Species abundances and distributions lie at the core of ecology and conservation biology. Being able to predict current and future distributions is invaluable for understanding the processes that underlie distributions and for conservation management. Much progress has been made in the field of distribution modeling in the last decade. Yet the question of how to best evaluate distribution models is still largely open. Evaluations that use the same data for fitting and testing the model (resubstitution) may be overly optimistic, in particular when the model is overfit (i.e., is overly well adapted to the given dataset but will predict poorly onto new datasets). Holding out data from model fitting for testing is a sounder approach but spatial autocorrelation prevents randomly held out data from being truly independent from the data used for fitting the models. This remaining dependence means that models are indirectly, via the fitting data, also fit to the testing data and the danger of overfitting and overly optimistic evaluations of model performance remain.
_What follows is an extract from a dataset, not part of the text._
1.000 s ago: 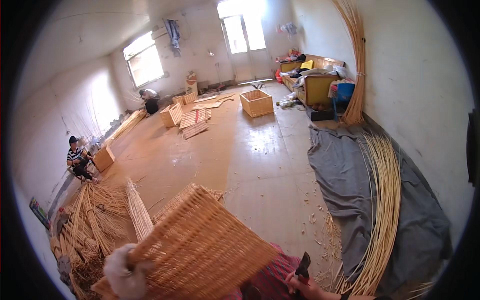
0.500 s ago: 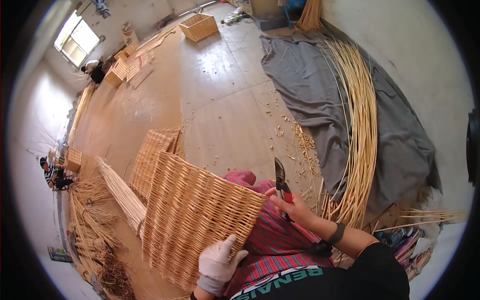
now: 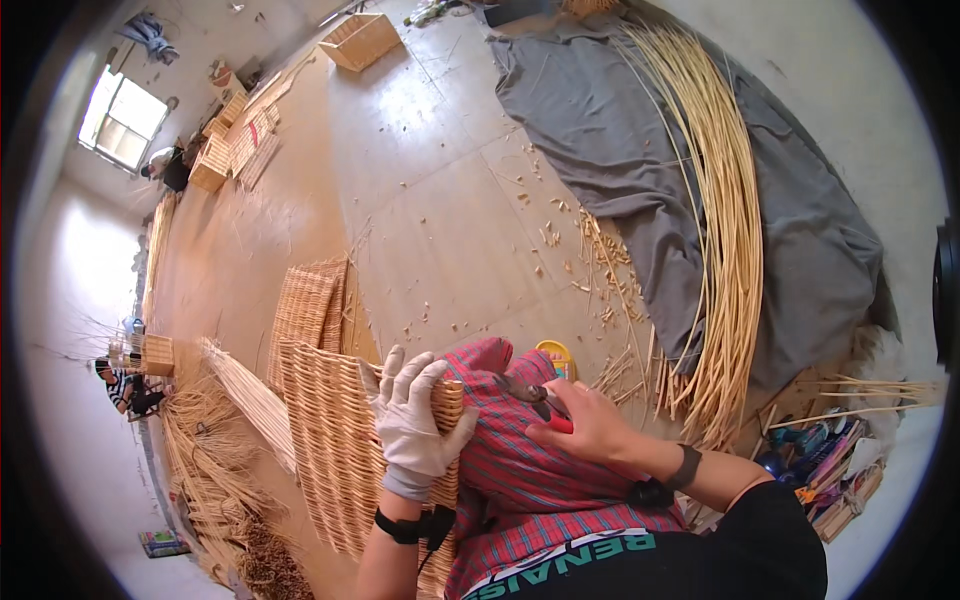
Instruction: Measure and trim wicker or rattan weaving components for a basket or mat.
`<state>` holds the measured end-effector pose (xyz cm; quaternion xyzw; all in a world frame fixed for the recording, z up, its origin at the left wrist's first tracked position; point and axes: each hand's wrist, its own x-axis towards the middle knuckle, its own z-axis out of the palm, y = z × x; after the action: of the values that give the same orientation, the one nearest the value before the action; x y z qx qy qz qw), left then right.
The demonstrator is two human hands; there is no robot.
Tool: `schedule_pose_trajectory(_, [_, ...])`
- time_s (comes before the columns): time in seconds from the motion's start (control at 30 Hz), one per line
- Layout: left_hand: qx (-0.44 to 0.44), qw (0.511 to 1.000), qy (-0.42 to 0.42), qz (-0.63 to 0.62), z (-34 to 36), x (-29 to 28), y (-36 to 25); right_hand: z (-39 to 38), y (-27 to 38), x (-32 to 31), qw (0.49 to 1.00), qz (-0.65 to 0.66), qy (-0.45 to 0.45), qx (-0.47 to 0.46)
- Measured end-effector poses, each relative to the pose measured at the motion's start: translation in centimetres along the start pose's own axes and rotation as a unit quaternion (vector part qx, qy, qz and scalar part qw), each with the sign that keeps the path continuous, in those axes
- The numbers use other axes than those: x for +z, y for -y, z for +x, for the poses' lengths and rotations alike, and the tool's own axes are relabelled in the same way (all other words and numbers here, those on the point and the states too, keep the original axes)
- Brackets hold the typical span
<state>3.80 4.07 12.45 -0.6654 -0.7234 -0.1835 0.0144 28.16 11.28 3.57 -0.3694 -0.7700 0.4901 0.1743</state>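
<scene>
A honey-coloured woven wicker basket (image 3: 335, 440) leans against my lap on the left, its large ribbed face turned outward. My left hand (image 3: 410, 415), in a white glove, lies over its upper edge, fingers along the weave and the thumb at the near side. My right hand (image 3: 590, 425) is bare and wrapped round the red handles of pruning shears (image 3: 530, 393). Their dark blades point left above the red checked cloth (image 3: 520, 460) on my lap, apart from the basket. The fingers partly hide the handles.
More wicker pieces (image 3: 305, 305) stand behind the basket. Bundled pale canes (image 3: 250, 400) lie left; long canes (image 3: 720, 220) rest on grey cloth (image 3: 600, 120) at right. Offcuts (image 3: 605, 260) litter the floor. A yellow object (image 3: 556, 358) lies beyond my knees. Two people (image 3: 172, 168) work farther off.
My left hand has moved up from the basket's lower near edge to its upper edge. The basket has turned and shifted left. The shears have swung from pointing up to pointing left.
</scene>
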Motion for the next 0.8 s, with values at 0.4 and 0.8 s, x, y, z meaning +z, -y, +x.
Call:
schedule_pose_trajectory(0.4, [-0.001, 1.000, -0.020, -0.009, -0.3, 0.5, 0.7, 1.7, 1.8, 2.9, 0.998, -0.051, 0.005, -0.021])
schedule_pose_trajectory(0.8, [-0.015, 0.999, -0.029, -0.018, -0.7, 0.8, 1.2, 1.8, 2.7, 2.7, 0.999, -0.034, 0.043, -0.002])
I developed a method based on leave-one-out-cross-validation, which tests distribution models on data not only held-out from model fitting but also spatially independent from data used for model fitting. I used simulated and real data to investigate the performance of the new method.
Results/Conclusions
The new distribution model evaluation method showed promising results. It more accurately reflected true error rates in simulated data than the traditional methods based on resubstitution or randomly held-out data. Applied to real data it showed that the traditional evaluation methods are overly optimistic. With this new technique much more realistic assessments of the models’ ability to predict into new areas and conditions can be achieved, which is critical to their responsible application in conservation management.